Vnn3, also known as vanin-3, is a member of the pantetheinase gene family. Pantetheinase enzymes hydrolyze pantetheine into pantothenic acid (vitamin B5) and cysteamine, with cysteamine being a key regulator of host responses to inflammatory stimuli. Vanin genes are clustered (human 6q22-24 and mouse 10A2B1) and Vnn3 is thought to have functions related to neutrophil regulation, response to oxidative stress, and may be involved in tissue repair processes related to oxidative stress [3,4].
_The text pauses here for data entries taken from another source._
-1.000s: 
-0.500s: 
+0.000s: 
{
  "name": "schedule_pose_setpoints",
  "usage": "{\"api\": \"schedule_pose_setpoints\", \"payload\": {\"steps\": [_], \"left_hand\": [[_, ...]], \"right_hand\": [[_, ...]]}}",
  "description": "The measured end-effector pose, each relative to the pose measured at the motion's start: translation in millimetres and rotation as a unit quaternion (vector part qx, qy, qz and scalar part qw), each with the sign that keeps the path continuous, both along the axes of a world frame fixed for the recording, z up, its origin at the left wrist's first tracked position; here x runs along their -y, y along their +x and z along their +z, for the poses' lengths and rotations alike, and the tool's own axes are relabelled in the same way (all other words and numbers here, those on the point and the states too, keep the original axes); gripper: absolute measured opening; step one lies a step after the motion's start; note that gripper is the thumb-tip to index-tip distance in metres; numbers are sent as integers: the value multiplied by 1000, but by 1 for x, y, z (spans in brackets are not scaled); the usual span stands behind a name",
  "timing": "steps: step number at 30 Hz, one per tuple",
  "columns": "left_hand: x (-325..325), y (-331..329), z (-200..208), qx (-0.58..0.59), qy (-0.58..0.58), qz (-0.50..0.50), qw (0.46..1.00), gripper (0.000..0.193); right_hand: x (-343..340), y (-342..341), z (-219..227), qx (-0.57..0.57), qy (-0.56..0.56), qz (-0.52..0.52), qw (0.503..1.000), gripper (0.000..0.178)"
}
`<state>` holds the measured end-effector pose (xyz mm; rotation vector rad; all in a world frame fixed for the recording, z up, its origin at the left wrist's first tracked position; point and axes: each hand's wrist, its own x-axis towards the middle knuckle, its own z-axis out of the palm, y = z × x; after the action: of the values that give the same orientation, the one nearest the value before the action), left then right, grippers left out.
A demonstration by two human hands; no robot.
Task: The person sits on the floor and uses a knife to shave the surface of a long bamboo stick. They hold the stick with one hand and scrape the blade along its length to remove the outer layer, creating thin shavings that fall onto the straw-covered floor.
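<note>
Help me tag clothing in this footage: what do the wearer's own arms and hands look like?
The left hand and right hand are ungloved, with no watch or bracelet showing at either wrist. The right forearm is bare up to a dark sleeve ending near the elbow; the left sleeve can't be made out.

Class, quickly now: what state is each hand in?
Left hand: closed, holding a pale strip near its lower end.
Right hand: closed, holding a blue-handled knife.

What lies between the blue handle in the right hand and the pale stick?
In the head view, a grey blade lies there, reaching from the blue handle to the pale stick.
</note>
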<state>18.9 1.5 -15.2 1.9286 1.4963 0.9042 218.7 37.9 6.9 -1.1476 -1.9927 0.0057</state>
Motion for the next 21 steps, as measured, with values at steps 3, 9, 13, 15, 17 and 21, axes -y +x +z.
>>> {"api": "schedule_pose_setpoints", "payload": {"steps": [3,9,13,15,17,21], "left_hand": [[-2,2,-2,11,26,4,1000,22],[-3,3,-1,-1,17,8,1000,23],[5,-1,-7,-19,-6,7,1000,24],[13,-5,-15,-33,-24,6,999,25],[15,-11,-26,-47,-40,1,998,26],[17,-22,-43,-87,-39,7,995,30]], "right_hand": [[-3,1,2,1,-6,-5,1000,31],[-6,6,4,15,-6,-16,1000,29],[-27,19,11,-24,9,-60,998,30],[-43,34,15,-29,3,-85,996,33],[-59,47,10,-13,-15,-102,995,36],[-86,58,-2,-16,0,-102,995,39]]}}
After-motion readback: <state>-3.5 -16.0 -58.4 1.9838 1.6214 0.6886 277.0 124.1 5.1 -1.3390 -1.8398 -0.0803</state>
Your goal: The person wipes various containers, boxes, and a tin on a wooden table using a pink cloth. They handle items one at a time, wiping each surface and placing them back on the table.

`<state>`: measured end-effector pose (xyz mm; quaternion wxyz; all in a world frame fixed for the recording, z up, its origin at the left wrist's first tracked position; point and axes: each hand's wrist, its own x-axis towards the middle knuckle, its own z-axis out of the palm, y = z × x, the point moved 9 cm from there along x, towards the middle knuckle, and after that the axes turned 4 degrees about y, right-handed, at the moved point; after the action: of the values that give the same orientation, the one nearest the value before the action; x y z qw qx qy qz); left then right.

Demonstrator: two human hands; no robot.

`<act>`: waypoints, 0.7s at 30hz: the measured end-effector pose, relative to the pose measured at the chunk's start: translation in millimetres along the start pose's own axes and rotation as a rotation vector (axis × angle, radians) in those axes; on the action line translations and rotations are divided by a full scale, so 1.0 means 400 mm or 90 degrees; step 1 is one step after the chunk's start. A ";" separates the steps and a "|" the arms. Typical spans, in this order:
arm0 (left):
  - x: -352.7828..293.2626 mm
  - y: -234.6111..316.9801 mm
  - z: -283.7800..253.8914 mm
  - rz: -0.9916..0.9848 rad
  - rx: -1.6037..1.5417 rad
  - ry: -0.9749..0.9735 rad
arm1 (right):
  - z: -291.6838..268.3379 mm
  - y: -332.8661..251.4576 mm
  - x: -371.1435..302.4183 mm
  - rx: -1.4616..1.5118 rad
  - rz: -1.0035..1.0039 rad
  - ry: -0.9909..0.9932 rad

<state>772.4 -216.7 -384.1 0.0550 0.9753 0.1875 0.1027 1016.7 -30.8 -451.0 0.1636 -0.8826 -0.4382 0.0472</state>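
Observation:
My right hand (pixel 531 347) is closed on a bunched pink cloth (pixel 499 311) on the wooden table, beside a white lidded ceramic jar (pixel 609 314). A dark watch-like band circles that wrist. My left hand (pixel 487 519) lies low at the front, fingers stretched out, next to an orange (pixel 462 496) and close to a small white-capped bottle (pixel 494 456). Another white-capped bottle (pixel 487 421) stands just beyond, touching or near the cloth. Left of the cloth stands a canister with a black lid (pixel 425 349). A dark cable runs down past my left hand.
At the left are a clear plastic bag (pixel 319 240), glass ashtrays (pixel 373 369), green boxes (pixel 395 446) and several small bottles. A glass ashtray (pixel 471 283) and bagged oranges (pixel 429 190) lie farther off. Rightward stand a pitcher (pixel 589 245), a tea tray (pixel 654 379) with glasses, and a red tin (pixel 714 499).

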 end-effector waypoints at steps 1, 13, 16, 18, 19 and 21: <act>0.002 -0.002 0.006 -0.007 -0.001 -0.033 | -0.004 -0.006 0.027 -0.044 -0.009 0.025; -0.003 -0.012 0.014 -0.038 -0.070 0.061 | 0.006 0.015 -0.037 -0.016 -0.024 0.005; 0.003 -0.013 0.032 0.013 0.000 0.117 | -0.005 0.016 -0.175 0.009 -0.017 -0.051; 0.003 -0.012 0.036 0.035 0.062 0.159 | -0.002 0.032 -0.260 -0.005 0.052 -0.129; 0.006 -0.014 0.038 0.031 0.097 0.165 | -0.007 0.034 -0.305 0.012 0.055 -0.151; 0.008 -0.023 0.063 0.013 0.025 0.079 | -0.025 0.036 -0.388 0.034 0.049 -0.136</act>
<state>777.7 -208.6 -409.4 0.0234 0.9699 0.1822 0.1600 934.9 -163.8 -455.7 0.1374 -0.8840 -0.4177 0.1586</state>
In clear cell renal cell carcinoma (ccRCC), VNN3 expression was considerably higher in stages III and IV than in stages I and II. High VNN3 expression was associated with poor prognoses, suggesting it could be used as a biomarker to predict ccRCC prognosis [1]. In benzene-exposed workers, there was a remarkable correlation between VNN3 expression and hemogram. In vitro, 1,4-benzoquinone (a benzene metabolite) increased VNN3 expression, inhibited cell proliferation, and regulated the expression of KLF15 and NOTCH1 related to cell proliferation, with VNN3 influencing these processes. This indicates VNN3 may be a biomarker of benzene toxicity [2]. Mice defective in the enzyme pantetheinase (Vnn3) show increased susceptibility to blood-stage malaria (increased parasitaemia, reduced survival), and cysteamine (the reaction product of pantetheinase) supplementation corrects in part the malaria-susceptibility phenotype of the mutants [5].

In conclusion, Vnn3 is involved in multiple biological processes. Its role in disease is significant, such as in ccRCC prognosis prediction, benzene toxicity indication, and malaria susceptibility regulation. Studies on Vnn3-defective mouse models have provided insights into its functions in these disease-related areas, highlighting its potential as a biomarker and a target for further research in these disease conditions.